Introduction

Reinforcement Learning (RL) has revolutionized how legged robots move. We have seen quadrupedal robots traversing rough terrain, climbing stairs, and even performing parkour with superhuman agility. However, there is a lingering problem with these state-of-the-art controllers: they are often incredibly “stiff.”

Most RL locomotion policies are trained to track a specific velocity command. If you push a robot running a velocity-tracking controller, it treats your push as a disturbance to be rejected immediately. It fights back to maintain its target speed. While this works for minor bumps, it fails catastrophically under large forces. The robot either stiffens up and slips, or it breaks itself (and potentially its surroundings) by colliding hard with obstacles.
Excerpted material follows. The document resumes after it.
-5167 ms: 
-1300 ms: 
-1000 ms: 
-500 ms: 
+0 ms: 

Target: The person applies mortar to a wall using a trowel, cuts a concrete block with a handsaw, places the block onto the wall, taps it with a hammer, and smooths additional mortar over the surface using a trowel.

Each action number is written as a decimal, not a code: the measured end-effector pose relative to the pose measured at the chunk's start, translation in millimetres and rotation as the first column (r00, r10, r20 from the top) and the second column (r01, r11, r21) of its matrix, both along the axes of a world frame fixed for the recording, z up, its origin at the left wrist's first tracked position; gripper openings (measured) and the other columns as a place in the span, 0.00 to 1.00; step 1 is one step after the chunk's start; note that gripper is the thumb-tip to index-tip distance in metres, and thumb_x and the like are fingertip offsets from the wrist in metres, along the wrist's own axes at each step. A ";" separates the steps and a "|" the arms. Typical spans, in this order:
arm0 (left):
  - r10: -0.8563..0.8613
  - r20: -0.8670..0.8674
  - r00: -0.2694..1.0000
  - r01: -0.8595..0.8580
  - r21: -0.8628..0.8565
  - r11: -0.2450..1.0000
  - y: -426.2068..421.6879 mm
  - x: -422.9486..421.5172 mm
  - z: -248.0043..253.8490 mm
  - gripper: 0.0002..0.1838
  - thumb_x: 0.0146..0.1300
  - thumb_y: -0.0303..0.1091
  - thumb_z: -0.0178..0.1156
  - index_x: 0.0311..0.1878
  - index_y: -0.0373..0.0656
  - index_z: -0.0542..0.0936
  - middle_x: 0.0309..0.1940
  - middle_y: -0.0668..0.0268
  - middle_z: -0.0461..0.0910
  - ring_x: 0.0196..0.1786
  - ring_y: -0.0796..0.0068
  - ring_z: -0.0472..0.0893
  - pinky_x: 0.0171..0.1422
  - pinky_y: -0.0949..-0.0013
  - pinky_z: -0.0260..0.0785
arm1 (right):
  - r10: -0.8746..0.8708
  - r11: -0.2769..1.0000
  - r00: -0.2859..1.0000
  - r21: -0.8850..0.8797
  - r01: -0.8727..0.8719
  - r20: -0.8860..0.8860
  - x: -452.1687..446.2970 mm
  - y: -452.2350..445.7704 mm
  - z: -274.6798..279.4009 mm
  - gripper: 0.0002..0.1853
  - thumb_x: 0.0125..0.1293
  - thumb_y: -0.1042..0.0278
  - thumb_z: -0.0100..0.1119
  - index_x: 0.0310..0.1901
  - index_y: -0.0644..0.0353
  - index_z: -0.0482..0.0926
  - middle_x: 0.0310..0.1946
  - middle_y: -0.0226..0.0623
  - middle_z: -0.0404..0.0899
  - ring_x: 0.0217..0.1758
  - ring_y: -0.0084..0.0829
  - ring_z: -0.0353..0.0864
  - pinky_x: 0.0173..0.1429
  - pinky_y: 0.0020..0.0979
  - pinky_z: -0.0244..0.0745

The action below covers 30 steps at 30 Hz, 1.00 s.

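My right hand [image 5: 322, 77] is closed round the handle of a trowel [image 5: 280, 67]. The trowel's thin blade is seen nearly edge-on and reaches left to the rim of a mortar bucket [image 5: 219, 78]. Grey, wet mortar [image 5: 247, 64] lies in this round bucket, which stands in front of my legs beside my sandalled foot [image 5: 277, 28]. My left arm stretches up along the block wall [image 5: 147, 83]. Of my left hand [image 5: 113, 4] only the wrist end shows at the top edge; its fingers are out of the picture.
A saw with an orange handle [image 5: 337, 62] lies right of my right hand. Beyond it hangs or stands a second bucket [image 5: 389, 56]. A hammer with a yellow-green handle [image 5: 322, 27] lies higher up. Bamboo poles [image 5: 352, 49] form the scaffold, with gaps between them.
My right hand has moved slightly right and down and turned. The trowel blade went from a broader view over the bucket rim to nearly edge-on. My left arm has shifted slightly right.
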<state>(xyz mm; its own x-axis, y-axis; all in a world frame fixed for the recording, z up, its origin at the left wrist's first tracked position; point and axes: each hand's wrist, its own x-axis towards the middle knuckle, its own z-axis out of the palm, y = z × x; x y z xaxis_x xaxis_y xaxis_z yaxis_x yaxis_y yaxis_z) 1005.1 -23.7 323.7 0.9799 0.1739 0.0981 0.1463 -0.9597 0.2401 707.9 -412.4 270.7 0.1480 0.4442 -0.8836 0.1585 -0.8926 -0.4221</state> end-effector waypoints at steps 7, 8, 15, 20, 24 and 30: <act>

For robots to work alongside humans, they need compliance. They need to know when to be stiff (to pull a heavy load) and when to be soft (to let a human guide them by hand or to absorb a heavy impact).

In a new paper titled FACET, researchers from Tsinghua University and Shanghai AI Lab introduce a method to solve this. Instead of training a robot to track velocity, they train it to mimic a “virtual spring.”

Figure 1: FACET enables variable compliance. (a) A compliant robot can be guided by hand. (b) A stiff robot can pull heavy loads. (c) The framework applies to different morphologies.

As shown in Figure 1, this approach allows for diverse behaviors: from a robot so soft you can guide it with a string, to one stiff enough to pull a 10kg payload.

Background: The Problem with Velocity Tracking

To understand why FACET is necessary, we must look at how current robots are controlled. Standard RL policies for legged robots usually optimize a reward function based on velocity tracking. The human operator says “move forward at 1 m/s,” and the robot minimizes the error between its actual speed and that target.

While effective for movement, this ignores force. In the real world, interaction involves force. If a robot walks into a wall while trying to maintain 1 m/s, it will apply maximum torque to its motors to fight the wall, potentially damaging its gears.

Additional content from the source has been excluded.